Les Malheurs de Sophie

Les Malheurs de Sophie
2016
Christophe Honoré

Pour tous ceux qui sont nés dans les années 80-90, la série d’animation Les Malheurs de Sophie fut à n’en point douter l’un des souvenirs de télévision les plus forts, mêlant avec une rare subtilité légèreté et tristesse, abordant des thèmes aussi durs que la maltraitance et la mort. Cette histoire tirée des œuvres de la comtesse de Ségur a déjà connu deux précédentes adaptations cinématographiques, mais la dernière datait de 1980 et n’avait pas tellement convaincu. Le projet était donc une superbe nouvelle, mais c’était sans compter sur son réalisateur indépendant, passé maître dans l’art de l’auto-sabotage.

Reprenant les deux premiers livres de la trilogie, Les petites filles modèles et Les malheurs de Sophie, le film nous raconte l’enfance de Sophie de Réan, petite fille capricieuse, voleuse et curieuse, dont le principal passe-temps est de multiplier les bêtises. Peste pourrie gâtée qui se sert de son cousin Paul et des domestiques comme défouloir, elle connaîtra en revanche bien des malheurs.

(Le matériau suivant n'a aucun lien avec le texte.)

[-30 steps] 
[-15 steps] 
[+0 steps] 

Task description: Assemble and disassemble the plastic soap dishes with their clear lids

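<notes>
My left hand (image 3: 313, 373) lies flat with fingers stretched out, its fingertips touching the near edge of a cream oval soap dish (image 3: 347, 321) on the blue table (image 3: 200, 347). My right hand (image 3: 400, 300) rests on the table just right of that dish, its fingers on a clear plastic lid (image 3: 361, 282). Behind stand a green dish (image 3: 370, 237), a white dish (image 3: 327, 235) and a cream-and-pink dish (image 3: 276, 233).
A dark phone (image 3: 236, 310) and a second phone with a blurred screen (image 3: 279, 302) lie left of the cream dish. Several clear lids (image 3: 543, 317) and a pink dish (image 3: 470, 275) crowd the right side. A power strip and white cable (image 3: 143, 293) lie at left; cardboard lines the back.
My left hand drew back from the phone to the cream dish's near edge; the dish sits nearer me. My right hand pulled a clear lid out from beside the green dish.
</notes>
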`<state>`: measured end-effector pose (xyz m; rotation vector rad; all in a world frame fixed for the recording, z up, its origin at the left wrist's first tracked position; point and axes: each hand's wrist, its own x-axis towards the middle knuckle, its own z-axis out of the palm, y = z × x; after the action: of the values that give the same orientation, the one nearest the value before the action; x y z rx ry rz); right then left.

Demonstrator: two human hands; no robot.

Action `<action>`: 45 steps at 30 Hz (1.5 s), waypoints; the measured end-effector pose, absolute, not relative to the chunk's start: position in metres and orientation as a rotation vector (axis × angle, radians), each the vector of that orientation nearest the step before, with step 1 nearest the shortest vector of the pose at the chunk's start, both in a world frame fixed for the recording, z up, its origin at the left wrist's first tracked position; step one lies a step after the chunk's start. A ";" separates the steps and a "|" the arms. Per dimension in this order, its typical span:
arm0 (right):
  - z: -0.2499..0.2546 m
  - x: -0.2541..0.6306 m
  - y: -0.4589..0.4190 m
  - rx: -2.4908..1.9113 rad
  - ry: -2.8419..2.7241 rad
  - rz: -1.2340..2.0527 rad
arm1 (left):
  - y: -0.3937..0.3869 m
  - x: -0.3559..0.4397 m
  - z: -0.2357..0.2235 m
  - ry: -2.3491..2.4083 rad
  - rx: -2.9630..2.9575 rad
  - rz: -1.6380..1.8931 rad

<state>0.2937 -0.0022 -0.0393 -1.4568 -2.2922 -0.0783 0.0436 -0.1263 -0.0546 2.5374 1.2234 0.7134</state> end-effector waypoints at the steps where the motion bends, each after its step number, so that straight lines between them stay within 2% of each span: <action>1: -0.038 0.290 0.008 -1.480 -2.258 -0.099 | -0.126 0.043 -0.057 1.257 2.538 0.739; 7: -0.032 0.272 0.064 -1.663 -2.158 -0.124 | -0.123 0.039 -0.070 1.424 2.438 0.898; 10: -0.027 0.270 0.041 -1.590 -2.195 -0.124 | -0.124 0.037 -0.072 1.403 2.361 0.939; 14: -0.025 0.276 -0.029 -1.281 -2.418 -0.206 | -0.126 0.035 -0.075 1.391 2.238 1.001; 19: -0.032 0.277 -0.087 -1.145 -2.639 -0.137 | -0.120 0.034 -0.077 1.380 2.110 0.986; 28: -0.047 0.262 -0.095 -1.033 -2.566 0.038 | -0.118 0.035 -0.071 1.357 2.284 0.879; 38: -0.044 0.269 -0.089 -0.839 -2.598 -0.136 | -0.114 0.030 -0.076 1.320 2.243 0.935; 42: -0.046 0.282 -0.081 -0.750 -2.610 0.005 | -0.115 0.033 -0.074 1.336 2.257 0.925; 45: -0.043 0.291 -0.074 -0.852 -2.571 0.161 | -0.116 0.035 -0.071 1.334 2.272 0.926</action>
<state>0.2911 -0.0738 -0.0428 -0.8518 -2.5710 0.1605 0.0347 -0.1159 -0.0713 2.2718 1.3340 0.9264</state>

Spécialiste des images dégueulasses filmées avec des caméras d’un autre âge, le réalisateur passe ici à la haute qualité avec la caméra la plus populaire du moment : l’Alexa, capable de monter au 4K. Et pourtant, cela ne l’empêche pas de couper les bords du cadre pour un ratio « d’époque » et d’incorporer des animations ignobles comme tout enfant de cinq ans aurait honte de montrer. Mais bon, cela est apparemment plus facile à faire que de dresser des animaux et monsieur trouve intéressant les incrustations immondes. Niveau idée de génie, on notera aussi les monologues face caméra, histoire de bien casser le quatrième mur comme un porc, de même que le choix de prendre des acteurs qui n’ont pas « l’intelligence de la caméra » (qui jouent mal quoi). Du coup, on en viens à se dire que Anaïs Demoustier et Muriel Robin jouent bien, c’est dire. Et si au moins ça permettait d’avoir un casting fidèle, mais non : Camille, Madeleine et Marguerite sont particulièrement mal choisies. Sophie et sa mère (Golshifteh Farahani) sont elles aussi hors sujet mais ce sont de loin les personnages les plus intéressants et travaillés, mais ça reste léger. Aussi bien diabolique qu’angélique normalement, Sophie n’est ici qu’une peste qui ne fait guère acte de repentance, atténuant son côté attachant et attendrissant. Le film ne fait qu’enchaîner les bêtises de Sophie, perdant une grande partie de l’essence originelle, la plupart des personnages sont ratés, les enjeux dramatiques torpillés (état de santé prémonitoire et disparition désamorcée) et la sauce ne prend pas. La magie semble bien loin.